**EXERCISE REQUIREMENTS**. Reproduce the closing run of lines below verbatim, from the line that contains "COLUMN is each" up to and including the final line.

◇ ◇ ◇ ◇

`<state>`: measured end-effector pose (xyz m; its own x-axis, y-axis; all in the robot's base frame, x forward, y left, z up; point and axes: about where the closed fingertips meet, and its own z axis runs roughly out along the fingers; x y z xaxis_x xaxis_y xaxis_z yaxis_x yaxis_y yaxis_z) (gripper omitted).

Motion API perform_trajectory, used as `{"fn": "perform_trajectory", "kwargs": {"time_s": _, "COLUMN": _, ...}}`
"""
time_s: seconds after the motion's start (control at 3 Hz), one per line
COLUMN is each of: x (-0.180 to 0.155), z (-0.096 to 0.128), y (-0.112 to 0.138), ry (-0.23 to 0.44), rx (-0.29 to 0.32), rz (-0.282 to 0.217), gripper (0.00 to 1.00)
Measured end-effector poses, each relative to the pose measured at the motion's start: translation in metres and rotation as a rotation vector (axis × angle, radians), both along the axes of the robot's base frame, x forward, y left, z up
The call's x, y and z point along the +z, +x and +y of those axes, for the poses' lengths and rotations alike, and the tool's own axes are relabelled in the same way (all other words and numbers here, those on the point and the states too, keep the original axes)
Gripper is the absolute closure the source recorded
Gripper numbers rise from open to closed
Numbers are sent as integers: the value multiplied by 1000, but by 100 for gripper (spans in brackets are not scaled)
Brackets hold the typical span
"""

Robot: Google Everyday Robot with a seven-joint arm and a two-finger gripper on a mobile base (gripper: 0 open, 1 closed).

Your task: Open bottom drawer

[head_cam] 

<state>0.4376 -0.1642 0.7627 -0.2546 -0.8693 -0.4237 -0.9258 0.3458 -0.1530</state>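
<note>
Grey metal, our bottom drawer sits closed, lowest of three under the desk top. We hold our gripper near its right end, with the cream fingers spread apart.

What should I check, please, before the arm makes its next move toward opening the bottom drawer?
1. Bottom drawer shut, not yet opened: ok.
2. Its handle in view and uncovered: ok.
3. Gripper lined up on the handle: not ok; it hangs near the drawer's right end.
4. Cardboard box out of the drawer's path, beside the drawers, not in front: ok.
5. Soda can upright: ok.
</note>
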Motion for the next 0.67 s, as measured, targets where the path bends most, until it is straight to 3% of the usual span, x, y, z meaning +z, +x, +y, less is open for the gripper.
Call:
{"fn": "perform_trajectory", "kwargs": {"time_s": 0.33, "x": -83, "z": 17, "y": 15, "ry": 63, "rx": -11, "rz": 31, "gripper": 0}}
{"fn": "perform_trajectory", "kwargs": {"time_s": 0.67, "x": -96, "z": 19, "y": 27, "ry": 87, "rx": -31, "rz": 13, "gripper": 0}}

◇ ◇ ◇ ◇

**THE ANSWER**.
COLUMN is each of: x (-0.180 to 0.155), z (-0.096 to 0.128), y (-0.112 to 0.138), ry (-0.23 to 0.44), rx (-0.29 to 0.32), rz (-0.282 to 0.217), gripper (0.00 to 1.00)
Measured end-effector poses, each relative to the pose measured at the motion's start: translation in metres and rotation as a rotation vector (axis × angle, radians), both along the axes of the robot's base frame, x forward, y left, z up
The call's x, y and z point along the +z, +x and +y of those axes, for the poses' lengths and rotations alike, and the tool's own axes are relabelled in the same way (all other words and numbers here, those on the point and the states too, keep the original axes)
Gripper is the absolute closure the source recorded
Gripper numbers rise from open to closed
Numbers are sent as integers: the value multiplied by 1000, but by 100 for gripper (spans in brackets are not scaled)
Brackets hold the typical span
"""

Robot: Google Everyday Robot with a seven-joint arm and a two-finger gripper on a mobile base (gripper: 0 open, 1 closed).

Your task: Open bottom drawer

[head_cam] 

<state>0.4376 -0.1642 0.7627 -0.2546 -0.8693 -0.4237 -0.9258 0.3458 -0.1530</state>
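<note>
Grey metal, our bottom drawer sits closed, lowest of three under the desk top. We hold our gripper near its right end, with the cream fingers spread apart.

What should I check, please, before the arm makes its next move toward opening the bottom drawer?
1. Bottom drawer shut, not yet opened: ok.
2. Its handle in view and uncovered: ok.
3. Gripper lined up on the handle: not ok; it hangs near the drawer's right end.
4. Cardboard box out of the drawer's path, beside the drawers, not in front: ok.
5. Soda can upright: ok.
</note>
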Motion for the next 0.67 s, as measured, targets where the path bends most, until it is straight to 3% of the usual span, x, y, z meaning +z, +x, +y, less is open for the gripper.
Call:
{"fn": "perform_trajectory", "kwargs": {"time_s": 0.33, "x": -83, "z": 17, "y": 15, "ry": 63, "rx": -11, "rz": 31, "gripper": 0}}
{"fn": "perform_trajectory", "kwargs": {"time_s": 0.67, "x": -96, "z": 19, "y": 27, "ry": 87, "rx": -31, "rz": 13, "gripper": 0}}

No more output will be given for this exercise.